=== What the task requires ===
The data that follows is to be copied exactly, with each image removed.

=== Data section ===
□ □ □ □
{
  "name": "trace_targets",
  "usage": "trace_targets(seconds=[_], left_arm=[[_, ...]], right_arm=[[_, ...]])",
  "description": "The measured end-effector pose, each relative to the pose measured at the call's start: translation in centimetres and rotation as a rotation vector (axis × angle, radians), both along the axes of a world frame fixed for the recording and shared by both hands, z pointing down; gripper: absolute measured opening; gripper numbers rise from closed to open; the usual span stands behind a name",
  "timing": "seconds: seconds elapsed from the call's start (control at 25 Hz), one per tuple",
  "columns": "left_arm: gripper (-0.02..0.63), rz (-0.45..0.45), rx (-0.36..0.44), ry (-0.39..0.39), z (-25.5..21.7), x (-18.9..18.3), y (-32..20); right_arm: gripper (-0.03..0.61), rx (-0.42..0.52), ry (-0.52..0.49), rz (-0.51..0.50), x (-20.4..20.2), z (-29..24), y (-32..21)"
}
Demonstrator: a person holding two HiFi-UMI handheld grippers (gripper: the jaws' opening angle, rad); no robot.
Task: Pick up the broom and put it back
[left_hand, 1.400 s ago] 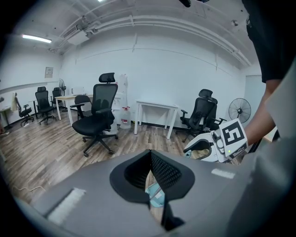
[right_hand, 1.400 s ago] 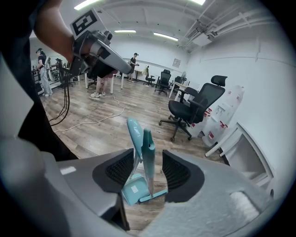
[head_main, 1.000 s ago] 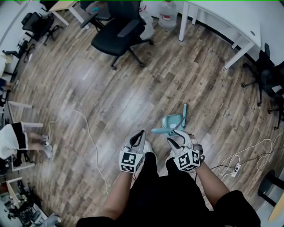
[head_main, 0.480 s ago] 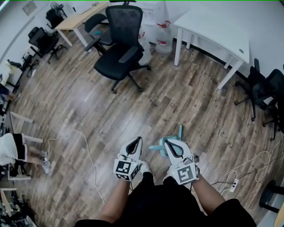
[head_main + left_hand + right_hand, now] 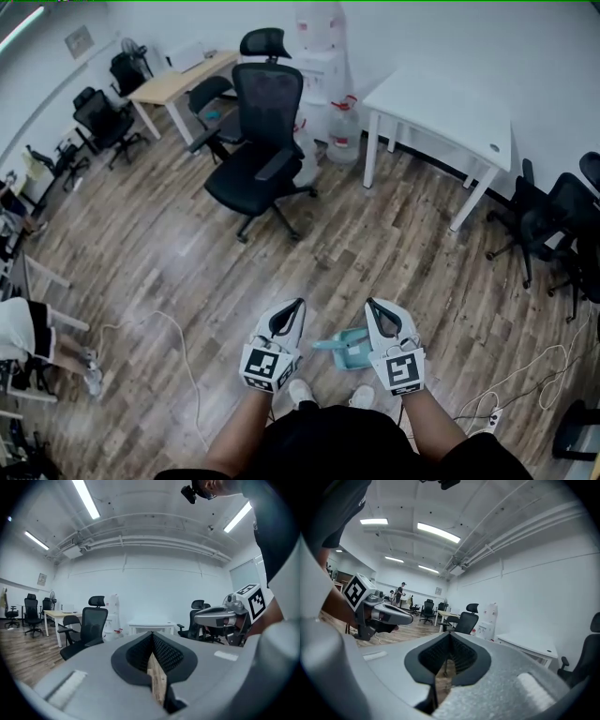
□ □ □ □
=== Answer to this problem ===
{
  "name": "trace_targets",
  "usage": "trace_targets(seconds=[_], left_arm=[[_, ...]], right_arm=[[_, ...]])",
  "description": "The measured end-effector pose, each relative to the pose measured at the call's start: translation in centimetres and rotation as a rotation vector (axis × angle, radians), both along the axes of a world frame fixed for the recording and shared by both hands, z pointing down; gripper: absolute measured opening; gripper numbers rise from closed to open; the usual span stands behind a name",
  "timing": "seconds: seconds elapsed from the call's start (control at 25 Hz), one per tuple",
  "columns": "left_arm: gripper (-0.02..0.63), rz (-0.45..0.45), rx (-0.36..0.44), ry (-0.39..0.39), z (-25.5..21.7), x (-18.9..18.3), y (-32..20); right_arm: gripper (-0.03..0.61), rx (-0.42..0.52), ry (-0.52..0.49), rz (-0.51..0.50), x (-20.4..20.2), z (-29..24), y (-32..21)"
}
Demonstrator: a person holding two HiFi-UMI handheld grippers (gripper: the jaws' opening angle, rad); no robot.
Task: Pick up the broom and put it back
[left_hand, 1.400 s ago] 
[right_hand, 1.400 s ago] 
[head_main, 1.000 s ago] 
[head_main, 0.480 s ago] 
[head_main + left_hand + right_hand, now] 

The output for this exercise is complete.